_Requirement_
An exact transcription of all the data is the expected reply.

• • • • • • •

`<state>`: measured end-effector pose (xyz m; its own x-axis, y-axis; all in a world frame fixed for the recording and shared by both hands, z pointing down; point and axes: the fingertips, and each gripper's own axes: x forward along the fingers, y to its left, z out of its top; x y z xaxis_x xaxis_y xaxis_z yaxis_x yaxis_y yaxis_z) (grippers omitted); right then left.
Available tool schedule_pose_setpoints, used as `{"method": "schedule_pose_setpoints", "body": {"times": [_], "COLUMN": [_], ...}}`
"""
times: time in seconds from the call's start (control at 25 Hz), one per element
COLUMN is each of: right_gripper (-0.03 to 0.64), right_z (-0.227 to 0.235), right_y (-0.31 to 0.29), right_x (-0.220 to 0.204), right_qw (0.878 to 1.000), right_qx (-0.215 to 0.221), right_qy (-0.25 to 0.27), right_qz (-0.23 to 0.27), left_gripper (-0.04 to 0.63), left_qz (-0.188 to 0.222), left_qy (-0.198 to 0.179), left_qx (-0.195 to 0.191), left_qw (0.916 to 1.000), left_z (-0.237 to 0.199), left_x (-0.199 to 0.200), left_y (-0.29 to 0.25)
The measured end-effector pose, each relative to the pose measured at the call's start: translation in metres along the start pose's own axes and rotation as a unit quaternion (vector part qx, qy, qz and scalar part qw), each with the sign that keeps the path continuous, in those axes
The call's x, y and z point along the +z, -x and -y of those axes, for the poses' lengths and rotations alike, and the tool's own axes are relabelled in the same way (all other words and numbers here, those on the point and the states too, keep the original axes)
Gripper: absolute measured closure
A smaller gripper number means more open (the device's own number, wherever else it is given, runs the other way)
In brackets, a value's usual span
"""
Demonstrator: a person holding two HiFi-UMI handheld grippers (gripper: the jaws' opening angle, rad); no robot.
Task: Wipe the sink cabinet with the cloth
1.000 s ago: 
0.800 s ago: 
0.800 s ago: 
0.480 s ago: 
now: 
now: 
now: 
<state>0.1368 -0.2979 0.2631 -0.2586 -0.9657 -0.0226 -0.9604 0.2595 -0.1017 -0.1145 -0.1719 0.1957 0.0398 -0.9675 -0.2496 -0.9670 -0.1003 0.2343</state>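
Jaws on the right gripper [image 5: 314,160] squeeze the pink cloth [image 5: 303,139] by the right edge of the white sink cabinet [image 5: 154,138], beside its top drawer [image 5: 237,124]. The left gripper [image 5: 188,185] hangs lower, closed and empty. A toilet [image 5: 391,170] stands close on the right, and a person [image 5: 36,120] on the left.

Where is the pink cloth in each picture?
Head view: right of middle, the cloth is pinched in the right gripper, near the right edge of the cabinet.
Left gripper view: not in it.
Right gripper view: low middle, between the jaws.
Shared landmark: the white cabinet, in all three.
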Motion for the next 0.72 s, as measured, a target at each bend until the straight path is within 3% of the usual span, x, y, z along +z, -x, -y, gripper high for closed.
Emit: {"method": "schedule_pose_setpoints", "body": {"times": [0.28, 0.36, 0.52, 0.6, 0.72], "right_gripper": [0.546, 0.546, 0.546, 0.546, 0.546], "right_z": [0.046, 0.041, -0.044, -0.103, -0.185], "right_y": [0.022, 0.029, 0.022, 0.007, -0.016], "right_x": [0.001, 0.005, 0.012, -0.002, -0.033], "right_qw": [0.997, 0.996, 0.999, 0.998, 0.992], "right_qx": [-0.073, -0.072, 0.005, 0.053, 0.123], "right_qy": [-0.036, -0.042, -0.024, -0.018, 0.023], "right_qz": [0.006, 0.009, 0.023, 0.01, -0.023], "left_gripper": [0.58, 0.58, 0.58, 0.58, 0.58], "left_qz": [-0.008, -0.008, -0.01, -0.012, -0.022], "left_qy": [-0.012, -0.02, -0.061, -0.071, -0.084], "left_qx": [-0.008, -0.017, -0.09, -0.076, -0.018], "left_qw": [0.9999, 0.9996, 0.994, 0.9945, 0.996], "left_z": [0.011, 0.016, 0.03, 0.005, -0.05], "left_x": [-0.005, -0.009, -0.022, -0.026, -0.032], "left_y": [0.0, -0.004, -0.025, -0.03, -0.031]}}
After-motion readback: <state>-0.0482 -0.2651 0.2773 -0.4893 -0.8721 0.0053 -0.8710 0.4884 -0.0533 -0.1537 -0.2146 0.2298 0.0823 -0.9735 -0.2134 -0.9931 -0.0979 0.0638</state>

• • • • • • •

_Solution to this exercise_
`<state>`: measured end-effector pose (xyz m; its own x-axis, y-axis; all in a world frame fixed for the recording and shared by both hands, z pointing down; point and axes: the fingertips, and each gripper's own axes: x forward along the fingers, y to its left, z out of its top; x y z xaxis_x xaxis_y xaxis_z yaxis_x yaxis_y yaxis_z) (grippers omitted); right then left.
Available tool schedule_pose_setpoints, used as `{"method": "schedule_pose_setpoints", "body": {"times": [_], "COLUMN": [_], ...}}`
"""
times: time in seconds from the call's start (control at 25 Hz), one per element
COLUMN is each of: right_gripper (-0.03 to 0.64), right_z (-0.227 to 0.235), right_y (-0.31 to 0.29), right_x (-0.220 to 0.204), right_qw (0.878 to 1.000), right_qx (-0.215 to 0.221), right_qy (-0.25 to 0.27), right_qz (-0.23 to 0.27), left_gripper (-0.04 to 0.63), left_qz (-0.188 to 0.222), left_qy (-0.198 to 0.179), left_qx (-0.195 to 0.191), left_qw (0.916 to 1.000), left_z (-0.237 to 0.199), left_x (-0.199 to 0.200), left_y (-0.29 to 0.25)
The measured end-effector pose, each relative to the pose measured at the call's start: translation in metres along the start pose's own axes and rotation as a unit quaternion (vector part qx, qy, qz and scalar part qw), each with the sign that keeps the path continuous, in those axes
The call's x, y and z point along the +z, -x and -y of those axes, for the poses' lengths and rotations alike, and the tool's own axes are relabelled in the same way (all other words and numbers here, those on the point and the states too, keep the original axes)
Gripper: absolute measured closure
A smaller gripper number means more open (the device's own number, wherever else it is given, runs the other way)
In brackets, a value's usual span
"""
Demonstrator: a person holding two HiFi-UMI handheld grippers (gripper: the jaws' opening angle, rad); no robot.
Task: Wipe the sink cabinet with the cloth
1.000 s ago: 
0.800 s ago: 
0.800 s ago: 
0.480 s ago: 
now: 
now: 
now: 
<state>0.1368 -0.2979 0.2631 -0.2586 -0.9657 -0.0226 -0.9604 0.2595 -0.1017 -0.1145 -0.1719 0.1957 0.0398 -0.9675 -0.2496 -0.9670 -0.1003 0.2343</state>
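Jaws on the right gripper [image 5: 314,160] squeeze the pink cloth [image 5: 303,139] by the right edge of the white sink cabinet [image 5: 154,138], beside its top drawer [image 5: 237,124]. The left gripper [image 5: 188,185] hangs lower, closed and empty. A toilet [image 5: 391,170] stands close on the right, and a person [image 5: 36,120] on the left.

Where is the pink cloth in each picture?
Head view: right of middle, the cloth is pinched in the right gripper, near the right edge of the cabinet.
Left gripper view: not in it.
Right gripper view: low middle, between the jaws.
Shared landmark: the white cabinet, in all three.
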Motion for the next 0.72 s, as measured, a target at each bend until the straight path is within 3% of the usual span, x, y, z along +z, -x, -y, gripper high for closed.
Emit: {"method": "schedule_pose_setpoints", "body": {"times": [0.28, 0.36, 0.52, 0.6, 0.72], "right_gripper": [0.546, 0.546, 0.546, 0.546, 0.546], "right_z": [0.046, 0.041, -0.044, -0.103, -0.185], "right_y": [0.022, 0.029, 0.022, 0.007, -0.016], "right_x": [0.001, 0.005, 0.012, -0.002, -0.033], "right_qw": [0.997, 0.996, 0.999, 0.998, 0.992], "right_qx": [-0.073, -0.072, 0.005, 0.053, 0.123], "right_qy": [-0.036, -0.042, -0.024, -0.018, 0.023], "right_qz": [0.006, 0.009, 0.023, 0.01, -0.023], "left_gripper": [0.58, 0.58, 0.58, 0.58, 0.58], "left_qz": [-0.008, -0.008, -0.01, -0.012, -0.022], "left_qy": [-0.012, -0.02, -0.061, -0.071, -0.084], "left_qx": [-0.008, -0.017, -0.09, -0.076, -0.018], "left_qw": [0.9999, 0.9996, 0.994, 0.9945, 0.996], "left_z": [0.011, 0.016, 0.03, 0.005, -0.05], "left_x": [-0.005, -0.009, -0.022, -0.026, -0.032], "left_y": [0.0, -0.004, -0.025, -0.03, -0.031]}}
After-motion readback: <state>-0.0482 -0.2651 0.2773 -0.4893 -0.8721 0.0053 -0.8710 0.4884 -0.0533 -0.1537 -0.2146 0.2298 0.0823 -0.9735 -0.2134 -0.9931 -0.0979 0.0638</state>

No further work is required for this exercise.